Рыбий Пуп покосился на него краем глаза. Смеется над ним сосед, что ли? Нет. Похоже, что говорит вполне серьезно…
— Хм. Скажи, пожалуйста, как здорово, — сказал он. — А почему он вас просил побывать в его деревне?
— Хотел, чтобы я увидел, в какой он родился бедности и темноте. Он говорил, что только так я смогу действительно оценить, как много для нас с ним сделала Америка.
— Вот оно что. — Рыбий Пуп минуту помолчал. — Везет же кой-кому, — прибавил он вполголоса.
— А вы сами из Нью-Йорка? — спросил молодой человек.
— Нет.
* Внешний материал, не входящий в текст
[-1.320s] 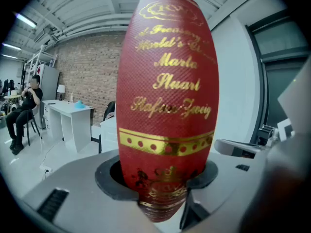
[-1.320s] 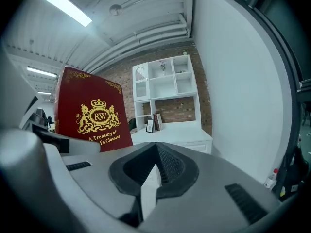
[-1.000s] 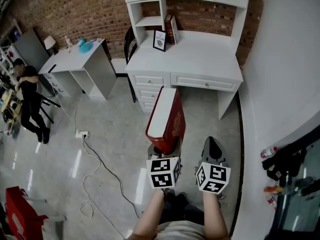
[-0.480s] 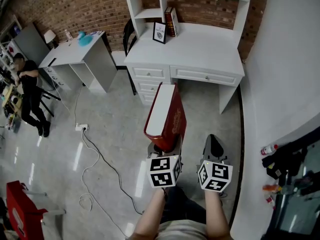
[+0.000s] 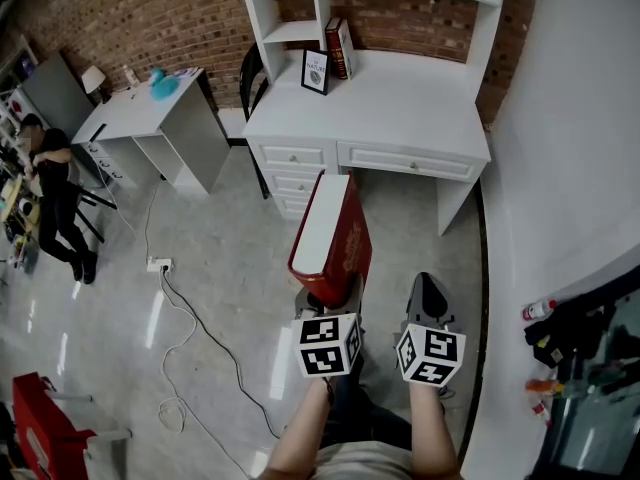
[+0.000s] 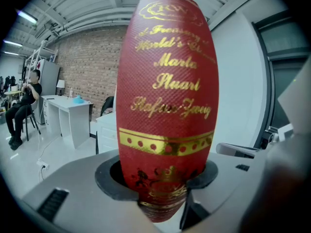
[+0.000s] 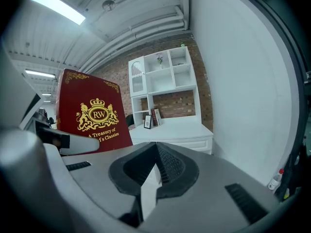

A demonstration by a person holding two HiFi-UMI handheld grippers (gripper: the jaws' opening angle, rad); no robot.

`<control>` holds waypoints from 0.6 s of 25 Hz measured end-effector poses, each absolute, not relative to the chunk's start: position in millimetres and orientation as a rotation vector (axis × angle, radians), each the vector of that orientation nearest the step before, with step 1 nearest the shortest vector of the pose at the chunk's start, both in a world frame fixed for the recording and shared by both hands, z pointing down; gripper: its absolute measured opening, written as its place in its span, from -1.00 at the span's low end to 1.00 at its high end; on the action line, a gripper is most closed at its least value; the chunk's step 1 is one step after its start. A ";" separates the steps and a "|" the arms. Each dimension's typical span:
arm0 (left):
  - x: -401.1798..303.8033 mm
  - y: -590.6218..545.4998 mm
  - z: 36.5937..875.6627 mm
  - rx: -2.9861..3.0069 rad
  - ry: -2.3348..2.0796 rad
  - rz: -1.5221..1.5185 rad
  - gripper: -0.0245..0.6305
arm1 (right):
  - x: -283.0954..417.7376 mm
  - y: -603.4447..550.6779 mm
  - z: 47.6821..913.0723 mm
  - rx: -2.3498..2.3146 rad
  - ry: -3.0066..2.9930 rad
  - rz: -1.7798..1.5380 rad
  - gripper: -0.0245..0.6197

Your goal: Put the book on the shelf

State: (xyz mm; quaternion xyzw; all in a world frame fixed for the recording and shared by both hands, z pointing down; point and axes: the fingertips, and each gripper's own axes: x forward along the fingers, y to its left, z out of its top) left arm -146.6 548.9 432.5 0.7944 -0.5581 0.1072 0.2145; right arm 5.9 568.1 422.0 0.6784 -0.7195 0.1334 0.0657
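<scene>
A thick red book (image 5: 330, 238) with gold lettering stands upright in my left gripper (image 5: 325, 303), whose jaws are shut on its lower end. In the left gripper view the book's spine (image 6: 167, 106) fills the middle, rising out of the left gripper (image 6: 165, 188). My right gripper (image 5: 428, 290) hangs beside it, shut and holding nothing. In the right gripper view the right gripper (image 7: 155, 166) points toward the desk, with the book's cover (image 7: 95, 113) at its left. The white shelf unit (image 5: 295, 33) stands on a white desk (image 5: 370, 103) ahead; the shelf unit (image 7: 163, 79) also shows in that view.
Two upright books (image 5: 338, 48) and a framed picture (image 5: 314, 71) stand on the desk under the shelf. A smaller white desk (image 5: 150, 103) and a seated person (image 5: 55, 188) are at the left. A cable (image 5: 200, 338) crosses the floor. A white wall (image 5: 570, 168) runs along the right.
The desk and shelf have shifted slightly up and left in the head view. The book stays held upright in the left gripper, and the right gripper keeps its place beside it.
</scene>
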 end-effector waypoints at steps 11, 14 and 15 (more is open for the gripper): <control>-142.5 445.8 434.0 2.222 -1.505 0.318 -0.18 | 7.9 467.8 414.7 2.074 -2.143 0.386 -0.87; -141.4 417.9 433.1 2.236 -1.490 0.326 -0.18 | 9.1 441.7 415.1 2.092 -2.125 0.395 -0.87; -141.6 409.2 433.1 2.239 -1.486 0.327 -0.18 | 8.9 433.5 415.3 2.098 -2.121 0.397 -0.88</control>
Я с Юга.
— Правда? Из какого же штата?
— Из Миссисипи, — нехотя ответил Рыбий Пуп.
— Ого! — Его сосед присвистнул. — Да, уж это самый настоящий Юг… Скажите, ну и как там у вас?
Пупу становилось не по себе. Что от него нужно этому человеку?
— Нормально, — резковато сказал он.
— Хм, я слышал другое, — сказал сосед. — Говорят, вашим там белые совсем житья не дают.
Рыбий Пуп внутренне передернулся, все больше замыкаясь в себе. Зачем этот человек растравляет ему душу, вторгается в те ее тайники, где спрятано темное, постыдное — то, что чутье велит укрывать от посторонних глаз? Он еще не настолько окреп духом, чтобы признать в открытую, чем была до сих пор его жизнь.